I kept this one from the Guardian list. The musical style and introspective lyrics provide not only a good sample of The Who’s music of that era, but a level of introspection which foreshadows the spirituality which would continue to characterize the band’s work.
6) Don’t Let Go The Coat
Going from one of their early works to a song recorded after Keith Moon’s death, this track very much characterizes the feeling of the band at this time. There’s a sadness to it, and certainly a difference without Moon’s unique drumming style, but it still retains a Who-ness, both musically and lyrically.
7) A Quick One While He’s Away
The other song I kept from the Guardian’s list, the mini-opera. In Pete Townshend’s words, it was “Tommy’s parents,” a song which depicted a story in a series of different parts.
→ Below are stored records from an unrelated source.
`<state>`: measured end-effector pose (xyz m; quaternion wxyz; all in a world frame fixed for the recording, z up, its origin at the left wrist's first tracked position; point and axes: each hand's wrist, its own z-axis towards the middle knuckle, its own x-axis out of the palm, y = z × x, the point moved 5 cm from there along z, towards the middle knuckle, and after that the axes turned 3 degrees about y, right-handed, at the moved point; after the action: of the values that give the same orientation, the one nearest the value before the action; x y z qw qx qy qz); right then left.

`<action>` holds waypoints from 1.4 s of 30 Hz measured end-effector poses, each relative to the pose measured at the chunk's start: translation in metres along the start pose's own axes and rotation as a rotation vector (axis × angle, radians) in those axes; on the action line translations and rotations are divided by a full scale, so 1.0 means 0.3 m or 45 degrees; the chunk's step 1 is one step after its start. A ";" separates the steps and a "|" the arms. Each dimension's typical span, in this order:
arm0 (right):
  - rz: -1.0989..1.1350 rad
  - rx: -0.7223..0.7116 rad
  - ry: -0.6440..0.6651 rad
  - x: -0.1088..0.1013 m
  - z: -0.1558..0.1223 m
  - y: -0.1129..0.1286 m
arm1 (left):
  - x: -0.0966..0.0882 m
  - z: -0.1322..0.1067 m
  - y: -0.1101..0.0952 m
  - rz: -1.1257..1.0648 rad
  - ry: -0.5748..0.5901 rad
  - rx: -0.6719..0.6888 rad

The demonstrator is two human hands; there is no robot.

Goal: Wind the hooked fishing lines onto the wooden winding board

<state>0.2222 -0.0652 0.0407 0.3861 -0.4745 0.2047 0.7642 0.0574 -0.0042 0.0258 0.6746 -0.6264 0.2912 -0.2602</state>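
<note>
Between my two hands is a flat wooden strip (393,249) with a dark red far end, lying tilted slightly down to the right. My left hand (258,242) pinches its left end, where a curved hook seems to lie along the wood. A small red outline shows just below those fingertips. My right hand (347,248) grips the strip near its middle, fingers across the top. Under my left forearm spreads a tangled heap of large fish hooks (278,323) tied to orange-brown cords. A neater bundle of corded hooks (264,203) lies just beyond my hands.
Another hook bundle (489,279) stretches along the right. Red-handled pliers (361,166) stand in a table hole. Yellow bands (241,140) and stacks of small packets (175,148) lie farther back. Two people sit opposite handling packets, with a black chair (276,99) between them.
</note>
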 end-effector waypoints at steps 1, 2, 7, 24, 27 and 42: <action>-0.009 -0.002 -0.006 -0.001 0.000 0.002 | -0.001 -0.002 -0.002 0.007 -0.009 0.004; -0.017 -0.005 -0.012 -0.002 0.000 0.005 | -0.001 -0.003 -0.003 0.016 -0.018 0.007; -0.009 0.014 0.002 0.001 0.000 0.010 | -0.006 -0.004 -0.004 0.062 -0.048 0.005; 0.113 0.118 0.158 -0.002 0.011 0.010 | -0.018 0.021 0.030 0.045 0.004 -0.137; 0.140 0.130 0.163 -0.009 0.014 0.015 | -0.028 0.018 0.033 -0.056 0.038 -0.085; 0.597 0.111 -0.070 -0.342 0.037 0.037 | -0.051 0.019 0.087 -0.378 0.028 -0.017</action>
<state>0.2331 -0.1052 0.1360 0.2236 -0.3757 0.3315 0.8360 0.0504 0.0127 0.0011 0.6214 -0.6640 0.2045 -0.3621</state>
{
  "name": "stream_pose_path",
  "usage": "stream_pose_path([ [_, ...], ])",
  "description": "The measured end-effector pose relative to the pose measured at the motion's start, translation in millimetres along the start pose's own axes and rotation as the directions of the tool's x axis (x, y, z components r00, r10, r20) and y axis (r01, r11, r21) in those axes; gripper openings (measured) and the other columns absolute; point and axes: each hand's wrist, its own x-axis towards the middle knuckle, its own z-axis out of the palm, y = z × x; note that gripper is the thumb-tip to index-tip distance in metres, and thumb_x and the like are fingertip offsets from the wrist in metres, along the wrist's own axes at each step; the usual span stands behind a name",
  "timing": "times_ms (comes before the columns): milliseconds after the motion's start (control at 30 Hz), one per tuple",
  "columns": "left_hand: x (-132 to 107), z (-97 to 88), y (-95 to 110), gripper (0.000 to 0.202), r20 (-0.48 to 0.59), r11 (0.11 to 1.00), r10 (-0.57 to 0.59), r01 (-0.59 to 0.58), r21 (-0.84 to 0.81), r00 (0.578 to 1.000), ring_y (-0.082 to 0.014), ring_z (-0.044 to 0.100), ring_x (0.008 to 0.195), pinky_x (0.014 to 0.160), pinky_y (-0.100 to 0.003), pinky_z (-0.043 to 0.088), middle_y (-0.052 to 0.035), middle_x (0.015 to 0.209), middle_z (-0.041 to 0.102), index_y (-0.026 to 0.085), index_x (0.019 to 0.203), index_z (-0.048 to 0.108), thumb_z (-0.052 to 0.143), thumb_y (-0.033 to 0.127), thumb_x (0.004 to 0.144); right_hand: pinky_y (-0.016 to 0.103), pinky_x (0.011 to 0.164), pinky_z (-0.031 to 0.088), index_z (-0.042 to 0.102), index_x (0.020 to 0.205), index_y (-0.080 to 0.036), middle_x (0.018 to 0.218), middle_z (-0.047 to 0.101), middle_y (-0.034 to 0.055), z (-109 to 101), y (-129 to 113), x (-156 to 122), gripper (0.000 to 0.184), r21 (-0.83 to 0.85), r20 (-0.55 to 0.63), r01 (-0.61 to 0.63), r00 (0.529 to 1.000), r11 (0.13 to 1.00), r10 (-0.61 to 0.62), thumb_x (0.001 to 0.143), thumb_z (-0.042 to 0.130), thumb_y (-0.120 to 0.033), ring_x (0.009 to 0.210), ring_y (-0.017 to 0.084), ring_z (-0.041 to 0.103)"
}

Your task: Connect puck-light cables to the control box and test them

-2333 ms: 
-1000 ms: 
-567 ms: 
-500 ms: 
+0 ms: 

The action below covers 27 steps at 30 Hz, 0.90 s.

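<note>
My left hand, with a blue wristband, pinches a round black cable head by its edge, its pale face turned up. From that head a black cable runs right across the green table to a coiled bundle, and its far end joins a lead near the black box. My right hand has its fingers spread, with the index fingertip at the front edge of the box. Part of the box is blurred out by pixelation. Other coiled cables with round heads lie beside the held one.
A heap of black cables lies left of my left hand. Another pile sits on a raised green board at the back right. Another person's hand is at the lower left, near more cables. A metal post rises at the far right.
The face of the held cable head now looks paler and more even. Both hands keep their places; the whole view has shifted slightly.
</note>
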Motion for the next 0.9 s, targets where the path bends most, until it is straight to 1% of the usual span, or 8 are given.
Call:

It came from the Who's second album (of the same title), which was highly focused on experimental producing, The Who didn't become an "album" band until Tommy, but A Quick One gained popularity with a show-stealing performance on the Rolling Stones Rock and Roll Circus.
8) I Can See for Miles
Yeah, this one is well enough known that it could have even made the Guardian list. And yet it didn’t. Though the Who already had a reputation by 1967 as the loudest band ever, Townshend said of "I Can See for Miles" that it was the "loudest song they ever recorded," referencing its powerful and layered sound. This statement prompted Paul McCartney, without even listening to the song, to write "Helter Skelter" in an attempt to outdo it.
9) Success Story
This one also came off of Who By Numbers, but has the distinction of being the only non-Pete Townshend song on this list. It was written by the band’s bassist, John Entwistle. The Who was unique in that it was comprised of four strong and different personalities with diverging visions. Entwistle's musical perfectionism puts him in the ranks of greatest bassists ever, and his darker sense of humor characterized songs such as “Boris the Spider” and “My Wife.”
10) I’m Free
This list both started and ended with songs off of Tommy, and neither of them are Pinball Wizard. I’m Free rocks, plain and simple.
There are approximately 220 songs I’d like to put on this list, but these 10 provide a good springboard for people wanting to expand their knowledge of The Who’s music. Start with these and let the YouTube recommended videos guide you, or just listen to the albums your favorites from this list are from, and rent The Kids Are Alright while you’re at it.